The GOP tax overhaul passed by Congress this week sets a limit on the federal deduction for state and local taxes, or SALT. Under the bill, taxpayers can only deduct up to $10,000 in state income and property taxes from their federal taxable income.
But it appears that state and local governments could help residents circumvent that limit by setting up charities to fund programs. Here's how it would work:
Taxpayers suffering tax hikes due to the SALT limitation could donate to the charities and, in return, receive a dollar-for-dollar tax credit applicable to their state or local tax bill. Then, they could deduct up to 37 percent of that the “donation” from their federal taxable income through the charitable deduction, which was left uncapped in the tax overhaul. The deduction level would depend on their tax bracket.
In this way, states could create tax credits for donations to, for instance, their university systems by giving donors back 100 percent of the gift in the form of state income tax breaks. From the state’s perspective, it would still be getting revenue to fund services. But from the taxpayers' perspective, they would be able to write off a portion of that donation from their federal taxes, which they couldn't do if the university funding were collected in the form of a tax.

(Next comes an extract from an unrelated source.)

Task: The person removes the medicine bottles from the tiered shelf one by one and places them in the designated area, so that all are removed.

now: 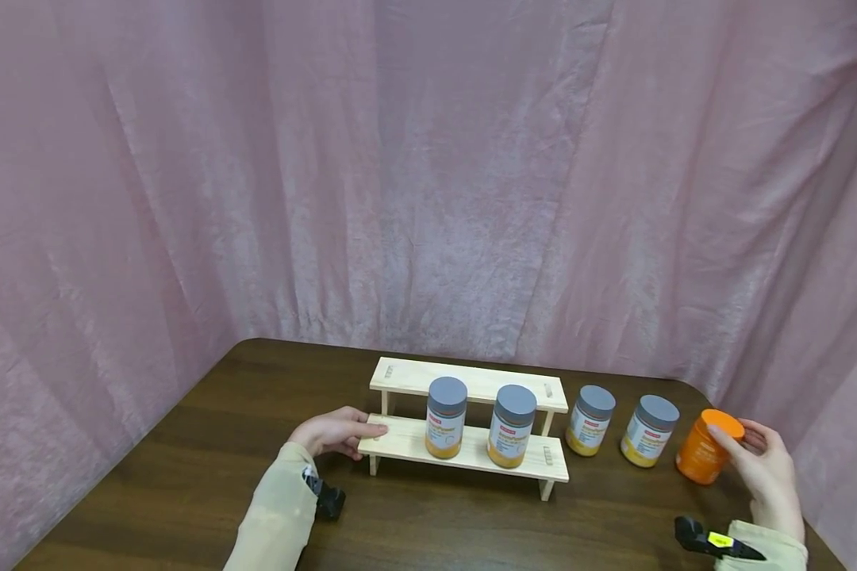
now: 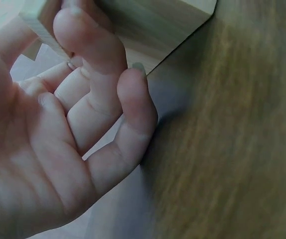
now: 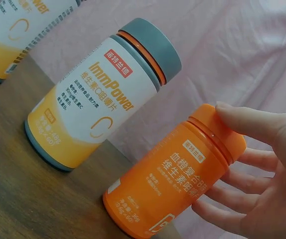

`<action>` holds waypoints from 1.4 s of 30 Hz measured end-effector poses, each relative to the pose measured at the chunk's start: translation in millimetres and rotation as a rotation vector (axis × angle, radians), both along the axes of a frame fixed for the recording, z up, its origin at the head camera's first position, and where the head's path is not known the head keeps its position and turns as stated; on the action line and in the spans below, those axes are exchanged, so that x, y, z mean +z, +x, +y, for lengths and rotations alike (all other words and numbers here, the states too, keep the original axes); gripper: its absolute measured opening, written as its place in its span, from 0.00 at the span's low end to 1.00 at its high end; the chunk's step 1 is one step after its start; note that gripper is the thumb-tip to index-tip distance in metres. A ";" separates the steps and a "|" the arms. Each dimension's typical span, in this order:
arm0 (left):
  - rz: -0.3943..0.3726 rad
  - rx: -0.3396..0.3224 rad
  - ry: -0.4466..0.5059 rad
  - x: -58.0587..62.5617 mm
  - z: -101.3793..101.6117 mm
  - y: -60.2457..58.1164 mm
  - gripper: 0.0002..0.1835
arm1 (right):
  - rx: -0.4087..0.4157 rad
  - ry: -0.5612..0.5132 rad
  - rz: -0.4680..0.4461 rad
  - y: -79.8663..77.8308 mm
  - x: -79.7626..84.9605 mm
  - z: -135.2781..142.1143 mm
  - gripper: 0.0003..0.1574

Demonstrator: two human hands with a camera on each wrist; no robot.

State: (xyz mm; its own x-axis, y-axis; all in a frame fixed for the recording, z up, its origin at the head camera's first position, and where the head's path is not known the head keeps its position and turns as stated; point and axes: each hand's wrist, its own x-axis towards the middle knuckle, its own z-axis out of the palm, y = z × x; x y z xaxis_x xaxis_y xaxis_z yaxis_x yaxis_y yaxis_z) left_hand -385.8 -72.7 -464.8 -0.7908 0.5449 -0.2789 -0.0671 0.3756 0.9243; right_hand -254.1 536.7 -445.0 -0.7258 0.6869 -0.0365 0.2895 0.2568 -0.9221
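My left hand [image 1: 339,434] holds the left end of a two-tier wooden rack [image 1: 464,448], thumb on top of the lower board and fingers curled below it. In the left wrist view, the curled fingers [image 2: 100,64] lie against the pale wood [image 2: 158,25]. On the rack's lower board stand two grey-lidded supplement bottles [image 1: 446,419] side by side. At the far right, my right hand [image 1: 767,468] grips an orange bottle [image 1: 701,456]. Its thumb lies on the orange lid [image 3: 217,127], with the fingers round the side; the bottle's base appears to be on the table.
Two more grey-lidded bottles with white and yellow labels, a nearer-rack bottle [image 1: 589,420] and another one [image 1: 650,431], stand on the brown table [image 1: 186,476] between rack and orange bottle. The rack's upper board [image 1: 471,382] bears nothing. Pink curtains [image 1: 428,174] hang behind the table.
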 end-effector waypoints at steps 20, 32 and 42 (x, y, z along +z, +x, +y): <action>-0.033 0.023 0.009 0.3 5.2 0.0 0.15 | -0.025 0.003 0.035 15.2 40.0 -31.8 0.51; -0.037 0.009 0.008 6.0 2.5 -0.2 0.15 | -0.135 -0.017 0.294 37.5 81.0 -55.5 0.14; -0.035 0.023 0.001 3.3 0.8 2.0 0.15 | -0.030 -0.149 0.531 39.7 92.4 -70.4 0.09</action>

They'd have a big incentive to do so, because they'd effectively be getting 37 cents back for every dollar they donated to university system, in the form of federal charitable deductions, assuming they were in the top income bracket.
“It is a very significant flaw/hole in the new law,” said Kirk Stark, a professor of tax law at UCLA who has studied state charitable tax credits.
To the extent the maneuver worked, it would cut into the revenues the GOP plan is meant to raise to help pay for tax cuts. Republicans limited deductions for state and local taxes in order to help offset the broad tax cuts they approved.
Court cases and IRS guidance have made clear that states are allowed to set up such state charitable tax credits, said University of California, Davis law professor Darien Shanske. “It’s a proven legal technology,” he said.
Previously, contributions to such programs would have made sense for taxpayers subject to the Alternative Minimum Tax. For some people, the AMT disallows SALT deductions but not charitable contributions.
Under the Republican measure, many more taxpayers would benefit from making such gifts, because far more people would be up against the $10,000 SALT limit.
There are examples of such credits today. For example, Tax Analysts chief economist Martin Sullivan, who pointed out the potential workaround, cited a credit established by Maryland for donations to eligible charities.
Shanske said it would be novel for states to set up such programs at a scale large enough to seriously cut into the revenues raised by the cap on SALT, but said the logistics of doing so are well established. In fact, "it’s not clear that it is a loophole," he said, but rather simply a feature of tax law that could take on new significance in the years ahead.
Stark, though, suggested that states and cities are liable to set up such programs in large enough quantities to create a revenue problem. “‘Fixing this will require new legislation from Congress,” he said.